**Your instructions**. Images do not belong in the copy. Set down all the entries exactly.

Records from a data collection
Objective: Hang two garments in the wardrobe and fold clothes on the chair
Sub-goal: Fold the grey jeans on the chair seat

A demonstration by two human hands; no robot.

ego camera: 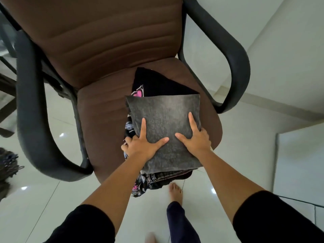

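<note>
A brown office chair [105, 106] with black armrests stands in front of me. On its seat lies a stack of folded clothes, topped by folded grey jeans [164, 113]. Under them is a black garment with a pink print [154, 83], and more patterned black cloth [140, 186] hangs over the seat's front edge. My left hand [142, 144] grips the left side of the grey jeans, thumb on top and fingers curled under the edge. My right hand [194, 137] grips the right side the same way.
The floor is glossy pale tile [52, 199]. A dark heap of something [7, 165] lies at the far left. A white wall and a white panel [298, 155] are on the right. My bare foot [175, 192] stands just before the chair.
</note>
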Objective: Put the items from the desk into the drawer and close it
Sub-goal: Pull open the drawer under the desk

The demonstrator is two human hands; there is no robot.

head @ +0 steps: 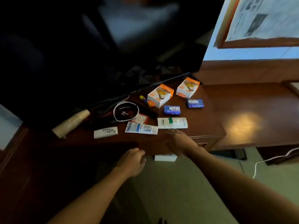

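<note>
The items are lying spread on the dark wooden desk, none put away yet. Nearest the front edge: a white tube with blue print and a flat white packet with a green mark, both with long axes running roughly left-right along the edge. Behind them are sitting two blue soap bars, the left soap bar and the right soap bar; the left one is reading "LUX" upside down. Further back are two orange-and-white boxes, the left box and the right box, print too blurred to read. To the left: a coiled white cable, a small white remote, a glue stick, a roll of pale material.

The drawer is sitting under the desk's front edge — whether it is open at all I cannot tell.

The right hand is hovering at the front edge with fingers extended and spread, holding nothing; packet and tube lie just beyond its fingertips, up and slightly left. It is the nearer hand to both. The left hand is hanging lower, in front of the desk face, fingers loosely curled, empty.

Judgement — the drawer likely wants opening first.
</note>
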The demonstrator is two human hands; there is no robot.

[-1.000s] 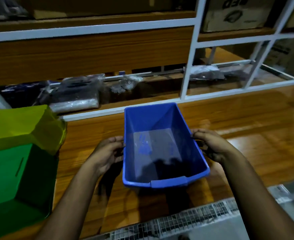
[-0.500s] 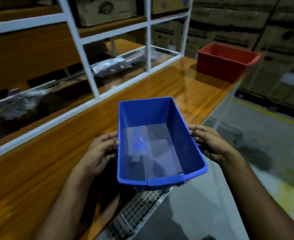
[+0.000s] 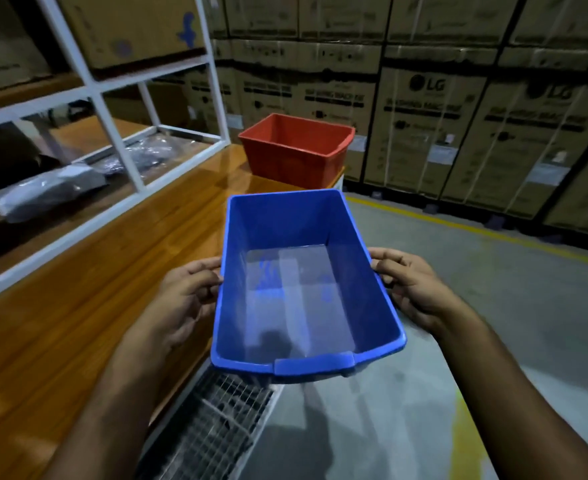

**Expected answer**.
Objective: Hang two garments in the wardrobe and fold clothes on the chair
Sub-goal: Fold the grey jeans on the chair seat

A demonstration by two human hands; no robot.

ego camera: 

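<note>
A brown office chair [105, 106] with black armrests stands in front of me. On its seat lies a stack of folded clothes, topped by folded grey jeans [164, 113]. Under them is a black garment with a pink print [154, 83], and more patterned black cloth [140, 186] hangs over the seat's front edge. My left hand [142, 144] grips the left side of the grey jeans, thumb on top and fingers curled under the edge. My right hand [194, 137] grips the right side the same way.
The floor is glossy pale tile [52, 199]. A dark heap of something [7, 165] lies at the far left. A white wall and a white panel [298, 155] are on the right. My bare foot [175, 192] stands just before the chair.
</note>
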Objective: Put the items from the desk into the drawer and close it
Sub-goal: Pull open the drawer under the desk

The demonstrator is two human hands; there is no robot.

head @ +0 steps: 

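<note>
The items are lying spread on the dark wooden desk, none put away yet. Nearest the front edge: a white tube with blue print and a flat white packet with a green mark, both with long axes running roughly left-right along the edge. Behind them are sitting two blue soap bars, the left soap bar and the right soap bar; the left one is reading "LUX" upside down. Further back are two orange-and-white boxes, the left box and the right box, print too blurred to read. To the left: a coiled white cable, a small white remote, a glue stick, a roll of pale material.

The drawer is sitting under the desk's front edge — whether it is open at all I cannot tell.

The right hand is hovering at the front edge with fingers extended and spread, holding nothing; packet and tube lie just beyond its fingertips, up and slightly left. It is the nearer hand to both. The left hand is hanging lower, in front of the desk face, fingers loosely curled, empty.

Judgement — the drawer likely wants opening first.
</note>
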The demonstrator is two human hands; there is no robot.

[-1.000s] 
[-0.500s] 
[+0.000s] 

The exercise asks for nothing more.